### WHAT IS BEING ASKED
From the material below, list every line containing "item".

### THE DATA
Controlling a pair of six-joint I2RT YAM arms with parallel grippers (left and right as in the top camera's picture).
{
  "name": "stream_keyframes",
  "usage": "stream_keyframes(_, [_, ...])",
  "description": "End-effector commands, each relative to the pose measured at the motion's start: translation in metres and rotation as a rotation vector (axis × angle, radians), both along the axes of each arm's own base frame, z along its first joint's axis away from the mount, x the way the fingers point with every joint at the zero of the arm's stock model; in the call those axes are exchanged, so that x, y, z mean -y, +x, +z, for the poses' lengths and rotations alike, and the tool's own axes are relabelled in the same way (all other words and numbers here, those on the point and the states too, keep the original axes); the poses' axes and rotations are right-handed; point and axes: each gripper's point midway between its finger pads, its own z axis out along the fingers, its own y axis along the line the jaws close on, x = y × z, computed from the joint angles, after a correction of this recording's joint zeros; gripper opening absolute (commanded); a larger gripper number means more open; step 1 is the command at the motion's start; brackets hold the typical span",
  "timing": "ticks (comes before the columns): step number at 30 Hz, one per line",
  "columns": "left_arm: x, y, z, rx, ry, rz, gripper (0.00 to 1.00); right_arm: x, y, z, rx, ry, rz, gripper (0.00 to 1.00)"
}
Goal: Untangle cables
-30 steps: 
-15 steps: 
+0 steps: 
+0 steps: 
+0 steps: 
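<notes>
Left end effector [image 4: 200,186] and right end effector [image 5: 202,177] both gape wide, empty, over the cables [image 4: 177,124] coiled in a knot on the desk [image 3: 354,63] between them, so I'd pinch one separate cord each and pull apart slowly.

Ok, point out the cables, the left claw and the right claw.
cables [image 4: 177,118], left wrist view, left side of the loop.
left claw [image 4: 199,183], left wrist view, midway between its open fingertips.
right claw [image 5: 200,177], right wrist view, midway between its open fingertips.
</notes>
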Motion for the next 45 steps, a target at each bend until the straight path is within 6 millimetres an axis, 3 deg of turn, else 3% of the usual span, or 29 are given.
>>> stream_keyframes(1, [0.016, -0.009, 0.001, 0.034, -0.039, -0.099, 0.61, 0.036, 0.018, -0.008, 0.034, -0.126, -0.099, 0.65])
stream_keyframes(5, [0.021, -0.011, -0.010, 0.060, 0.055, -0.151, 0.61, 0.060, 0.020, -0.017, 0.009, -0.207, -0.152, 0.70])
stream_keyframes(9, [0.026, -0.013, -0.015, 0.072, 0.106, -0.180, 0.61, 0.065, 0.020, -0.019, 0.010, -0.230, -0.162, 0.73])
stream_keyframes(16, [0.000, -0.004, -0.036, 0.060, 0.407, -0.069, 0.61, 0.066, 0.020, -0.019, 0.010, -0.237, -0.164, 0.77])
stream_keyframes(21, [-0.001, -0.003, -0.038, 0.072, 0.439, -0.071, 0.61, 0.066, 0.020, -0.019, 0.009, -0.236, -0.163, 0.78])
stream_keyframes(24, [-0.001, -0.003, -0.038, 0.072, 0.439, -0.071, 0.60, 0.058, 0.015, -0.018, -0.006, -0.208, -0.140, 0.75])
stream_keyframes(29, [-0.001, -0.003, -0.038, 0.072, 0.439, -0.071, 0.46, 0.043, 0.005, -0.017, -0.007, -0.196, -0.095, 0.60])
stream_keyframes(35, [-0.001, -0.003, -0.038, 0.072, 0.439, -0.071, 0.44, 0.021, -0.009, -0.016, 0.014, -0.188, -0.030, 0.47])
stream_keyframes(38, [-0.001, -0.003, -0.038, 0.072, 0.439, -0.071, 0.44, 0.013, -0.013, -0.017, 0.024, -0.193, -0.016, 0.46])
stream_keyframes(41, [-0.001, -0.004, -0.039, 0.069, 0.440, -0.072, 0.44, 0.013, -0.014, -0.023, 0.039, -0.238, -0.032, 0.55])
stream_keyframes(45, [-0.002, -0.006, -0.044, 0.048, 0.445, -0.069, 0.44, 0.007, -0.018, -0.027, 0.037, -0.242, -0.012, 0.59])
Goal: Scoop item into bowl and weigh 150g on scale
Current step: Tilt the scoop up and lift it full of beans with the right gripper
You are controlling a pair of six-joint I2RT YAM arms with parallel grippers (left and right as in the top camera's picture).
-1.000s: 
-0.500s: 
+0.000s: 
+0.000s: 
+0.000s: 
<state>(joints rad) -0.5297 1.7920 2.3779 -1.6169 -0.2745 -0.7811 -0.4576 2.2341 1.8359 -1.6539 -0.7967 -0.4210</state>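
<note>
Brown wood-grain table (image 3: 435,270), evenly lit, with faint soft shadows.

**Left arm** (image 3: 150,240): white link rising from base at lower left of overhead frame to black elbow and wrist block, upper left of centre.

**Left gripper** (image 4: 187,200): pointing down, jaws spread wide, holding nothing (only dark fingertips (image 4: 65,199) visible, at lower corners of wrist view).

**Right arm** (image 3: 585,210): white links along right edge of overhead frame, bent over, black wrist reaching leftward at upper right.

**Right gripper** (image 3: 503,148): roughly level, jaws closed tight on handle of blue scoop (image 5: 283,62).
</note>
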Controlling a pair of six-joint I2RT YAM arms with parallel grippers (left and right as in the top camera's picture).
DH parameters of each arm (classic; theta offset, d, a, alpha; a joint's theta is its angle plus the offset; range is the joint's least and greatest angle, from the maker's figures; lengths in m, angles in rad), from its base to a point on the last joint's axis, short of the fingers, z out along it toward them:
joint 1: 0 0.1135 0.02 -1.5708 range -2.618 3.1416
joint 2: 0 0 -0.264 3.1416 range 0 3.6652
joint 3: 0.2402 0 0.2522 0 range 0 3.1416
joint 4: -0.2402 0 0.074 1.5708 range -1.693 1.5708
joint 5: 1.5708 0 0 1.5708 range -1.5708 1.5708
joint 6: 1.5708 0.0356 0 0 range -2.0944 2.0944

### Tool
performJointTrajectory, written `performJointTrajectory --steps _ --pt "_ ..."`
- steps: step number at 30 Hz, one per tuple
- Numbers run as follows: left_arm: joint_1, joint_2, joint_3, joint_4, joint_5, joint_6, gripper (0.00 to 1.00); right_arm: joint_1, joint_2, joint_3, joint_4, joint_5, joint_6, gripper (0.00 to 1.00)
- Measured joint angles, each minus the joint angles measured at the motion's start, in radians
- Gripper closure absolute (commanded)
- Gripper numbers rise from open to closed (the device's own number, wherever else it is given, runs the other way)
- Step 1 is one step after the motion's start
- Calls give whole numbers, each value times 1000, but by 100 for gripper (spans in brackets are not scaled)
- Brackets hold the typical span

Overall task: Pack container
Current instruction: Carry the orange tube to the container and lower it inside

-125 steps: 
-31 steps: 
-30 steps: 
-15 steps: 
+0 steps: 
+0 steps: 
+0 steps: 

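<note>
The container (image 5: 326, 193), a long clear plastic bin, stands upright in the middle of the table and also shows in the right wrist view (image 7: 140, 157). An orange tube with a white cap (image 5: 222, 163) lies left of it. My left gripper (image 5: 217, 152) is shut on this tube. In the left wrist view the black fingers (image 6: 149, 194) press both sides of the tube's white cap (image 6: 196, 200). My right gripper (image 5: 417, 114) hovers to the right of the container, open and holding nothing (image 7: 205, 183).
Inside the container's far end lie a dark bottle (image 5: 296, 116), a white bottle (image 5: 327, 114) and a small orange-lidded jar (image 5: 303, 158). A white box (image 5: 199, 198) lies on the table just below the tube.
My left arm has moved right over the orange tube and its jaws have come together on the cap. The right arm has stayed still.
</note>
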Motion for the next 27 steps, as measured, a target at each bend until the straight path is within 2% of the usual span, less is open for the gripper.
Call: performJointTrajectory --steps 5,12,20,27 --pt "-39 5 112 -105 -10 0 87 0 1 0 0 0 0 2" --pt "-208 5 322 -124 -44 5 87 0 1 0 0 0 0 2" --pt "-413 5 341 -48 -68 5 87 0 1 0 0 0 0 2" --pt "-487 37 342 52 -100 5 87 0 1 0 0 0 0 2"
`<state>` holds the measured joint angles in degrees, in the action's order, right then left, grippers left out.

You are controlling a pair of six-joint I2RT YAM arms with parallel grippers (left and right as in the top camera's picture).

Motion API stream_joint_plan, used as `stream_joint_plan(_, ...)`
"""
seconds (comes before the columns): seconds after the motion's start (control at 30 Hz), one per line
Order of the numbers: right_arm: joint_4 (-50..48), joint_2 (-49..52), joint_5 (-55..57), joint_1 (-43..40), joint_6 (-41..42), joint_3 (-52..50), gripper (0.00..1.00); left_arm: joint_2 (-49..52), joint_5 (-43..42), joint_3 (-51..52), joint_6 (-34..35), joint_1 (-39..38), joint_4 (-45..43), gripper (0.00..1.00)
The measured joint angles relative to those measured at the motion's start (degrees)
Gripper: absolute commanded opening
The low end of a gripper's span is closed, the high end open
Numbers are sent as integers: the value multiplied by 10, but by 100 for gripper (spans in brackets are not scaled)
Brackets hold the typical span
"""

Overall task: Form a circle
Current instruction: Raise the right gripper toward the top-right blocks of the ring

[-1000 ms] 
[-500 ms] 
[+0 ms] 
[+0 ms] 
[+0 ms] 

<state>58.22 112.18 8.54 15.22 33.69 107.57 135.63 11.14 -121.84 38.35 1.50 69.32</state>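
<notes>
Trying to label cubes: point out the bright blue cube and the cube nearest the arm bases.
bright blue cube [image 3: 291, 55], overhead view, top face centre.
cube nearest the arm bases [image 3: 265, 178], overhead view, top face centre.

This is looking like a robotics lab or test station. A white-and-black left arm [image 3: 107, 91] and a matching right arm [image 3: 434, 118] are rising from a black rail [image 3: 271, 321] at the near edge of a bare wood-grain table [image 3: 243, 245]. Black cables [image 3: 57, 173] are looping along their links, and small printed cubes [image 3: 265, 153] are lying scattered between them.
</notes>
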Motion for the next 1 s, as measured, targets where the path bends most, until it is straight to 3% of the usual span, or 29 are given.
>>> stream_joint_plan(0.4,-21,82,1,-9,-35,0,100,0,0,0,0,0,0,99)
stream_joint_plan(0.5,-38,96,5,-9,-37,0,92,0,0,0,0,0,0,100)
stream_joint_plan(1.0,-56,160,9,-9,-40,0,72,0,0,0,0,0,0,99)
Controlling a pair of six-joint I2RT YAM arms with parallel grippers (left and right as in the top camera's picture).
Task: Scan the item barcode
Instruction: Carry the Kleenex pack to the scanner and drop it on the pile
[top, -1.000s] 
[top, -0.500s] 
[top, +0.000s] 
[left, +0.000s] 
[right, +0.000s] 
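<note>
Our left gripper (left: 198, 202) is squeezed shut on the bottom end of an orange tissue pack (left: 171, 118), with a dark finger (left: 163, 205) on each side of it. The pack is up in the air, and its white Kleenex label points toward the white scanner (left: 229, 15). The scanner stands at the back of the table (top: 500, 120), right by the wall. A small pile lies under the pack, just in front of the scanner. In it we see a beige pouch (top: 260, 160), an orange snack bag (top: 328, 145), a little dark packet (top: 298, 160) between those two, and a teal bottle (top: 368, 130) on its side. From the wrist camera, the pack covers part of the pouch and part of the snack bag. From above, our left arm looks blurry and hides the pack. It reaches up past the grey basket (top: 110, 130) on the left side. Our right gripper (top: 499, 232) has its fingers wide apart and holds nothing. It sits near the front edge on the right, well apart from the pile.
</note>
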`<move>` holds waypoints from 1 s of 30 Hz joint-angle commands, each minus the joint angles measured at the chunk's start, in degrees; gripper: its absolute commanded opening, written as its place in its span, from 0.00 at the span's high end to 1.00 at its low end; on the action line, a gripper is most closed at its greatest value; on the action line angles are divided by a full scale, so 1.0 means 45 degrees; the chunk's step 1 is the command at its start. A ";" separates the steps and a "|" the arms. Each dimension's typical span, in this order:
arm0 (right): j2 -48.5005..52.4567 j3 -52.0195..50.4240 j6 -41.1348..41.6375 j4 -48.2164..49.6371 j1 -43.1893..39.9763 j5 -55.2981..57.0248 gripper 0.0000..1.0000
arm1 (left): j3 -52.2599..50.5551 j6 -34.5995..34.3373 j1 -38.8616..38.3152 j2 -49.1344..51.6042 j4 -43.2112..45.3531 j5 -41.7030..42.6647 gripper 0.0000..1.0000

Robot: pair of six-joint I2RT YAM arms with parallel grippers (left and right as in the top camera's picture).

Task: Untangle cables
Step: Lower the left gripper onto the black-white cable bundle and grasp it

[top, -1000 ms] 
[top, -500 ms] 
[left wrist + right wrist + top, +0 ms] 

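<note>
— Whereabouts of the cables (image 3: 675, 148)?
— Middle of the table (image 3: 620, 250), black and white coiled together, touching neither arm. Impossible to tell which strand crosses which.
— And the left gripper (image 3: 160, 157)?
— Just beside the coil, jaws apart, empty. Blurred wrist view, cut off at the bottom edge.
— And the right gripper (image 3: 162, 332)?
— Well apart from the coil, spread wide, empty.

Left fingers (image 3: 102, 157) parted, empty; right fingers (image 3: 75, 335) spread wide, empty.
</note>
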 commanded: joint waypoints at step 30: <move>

### EXPECTED ANSWER
Goal: Scoop item into bowl and weigh 150g on scale
Task: Scan the item barcode

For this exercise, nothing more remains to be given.